There are more and more European families in which the moment arrives when an insistent relative is no longer told with irritation —“You asked that same thing an hour ago!”—, because it becomes evident that repetitions are the dawn of a process of cognitive deterioration. The aging of the population is a problem with global features —as a recent UN report warned, which projects that the number of people over 65 years of age in the world will double by 2050, reaching a quota of 1,600 million—, but Europe has a particularly high proportion of older people. The continent is now facing urgent crises —from the war in Ukraine to the loss of purchasing power— and strategic challenges —from the green transition to the digital one—, but one cannot lose sight of the necessary effort of societies to adapt to the demographic challenge, which involves areas as broad as migration, health, sustainability of pensions or dependency policies.
Nor should the risks associated with a potential cognitive impairment of another type be neglected, transcending its medical definition, in a sociological interpretation key.
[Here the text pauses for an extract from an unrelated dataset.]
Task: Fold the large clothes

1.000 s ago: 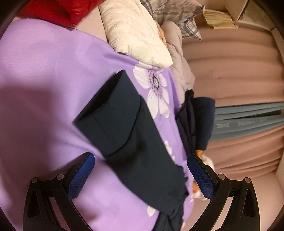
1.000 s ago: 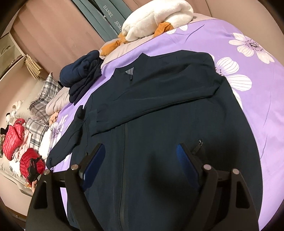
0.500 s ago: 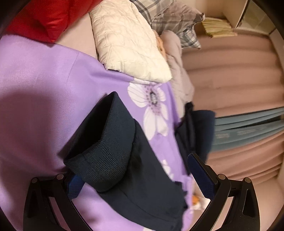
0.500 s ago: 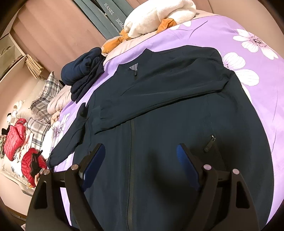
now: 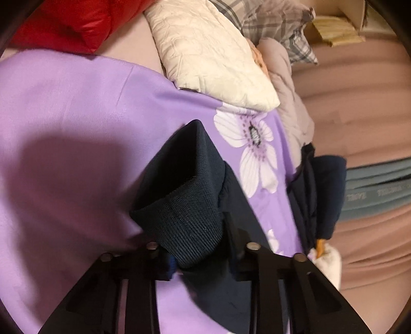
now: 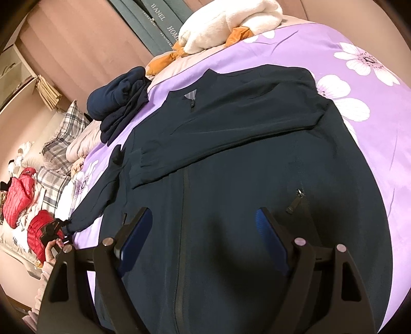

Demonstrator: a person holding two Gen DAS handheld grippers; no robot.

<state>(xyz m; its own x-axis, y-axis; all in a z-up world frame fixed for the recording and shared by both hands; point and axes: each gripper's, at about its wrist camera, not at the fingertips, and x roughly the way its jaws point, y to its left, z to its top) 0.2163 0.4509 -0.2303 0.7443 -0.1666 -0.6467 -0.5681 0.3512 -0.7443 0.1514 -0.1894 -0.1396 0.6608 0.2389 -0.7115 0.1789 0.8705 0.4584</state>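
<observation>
- The left gripper (image 5: 200, 253) is closing its jaws on the ribbed cuff (image 5: 185, 215) of the navy jacket's outstretched sleeve (image 6: 99, 203). The knit already bunches up between the two fingers, so the pads look to be pressing on it. Taking the cuff rather than mid-sleeve gives, I judge, control of the whole length when the sleeve is carried over the body.
- In the right wrist view the same gripper shows small at the sleeve's end, beside the left edge of the bed, with the person's hand (image 6: 50, 250) behind it.
- The right gripper (image 6: 203, 231) hangs with its jaws wide apart over the jacket's lower front, nothing between them. It is probably waiting to pin or smooth the body while the other side works.
- The jacket (image 6: 244, 179) lies face up and zipped across the middle of the purple flowered bedspread (image 6: 372, 108), collar toward the far edge. One sleeve is already laid across the chest, so the held sleeve is likely the next fold.
- A folded dark garment (image 6: 118, 102) sits at the far left edge, near the collar.
- A white plush toy (image 6: 226, 23) lies at the far edge, and red padded clothes (image 6: 20, 197) are heaped beyond the left edge, all clear of the folding area.
</observation>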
There are no reasons to succumb to pessimism, but there are reasons to pay close attention —and react appropriately— to the effect that the new technological contexts have on the intellectual development of the new generations. How does the change in reading and reflection habits induced by the abundance of stimuli, by the mastery of short-distance messages, by the imposition of a lifestyle that is not prone to concentration influence? How could the affirmation of artificial intelligence technologies that brilliantly solve writing tasks influence, further shrinking the space for an activity of notable importance in the intellectual formation of the leaders of a society? You should look closely. This means not only studying it scientifically, but also that politicians and professionals from key sectors pay maximum attention to the results, in order to take advantage of the potential of new advances and reduce their counterproductive effects by adapting, for example, educational systems.
Likewise, there are no reasons to succumb to pessimism, but there are arguments to pay close attention to the effect that the new contexts of social and media platforms produce on the formation of citizen consciousness and the participation of individuals in the public sphere. Jurgen Habermas devoted an interesting academic article published last year to these issues, among others (Reflections and hypotheses on a further structural transformation of the public political sphere). How does the emergence of spaces —with addictive traits— affect people’s ability to analyze where an enormous mass of uncontrolled information/opinion flows, without professional filters? What kind of editorial responsibilities should be asked of the platforms that, through the content they disseminate, contribute so profoundly to expressing the point of view, and even the form lieof so many people? There is this, and much more.
It will be good, then, to pay attention to the scourge of cognitive impairment of a medical nature that affects the elderly; and also to the risks of cognitive deterioration of another kind that threaten the youngest, and those in the middle. No pessimism, but neither indolence or naivety.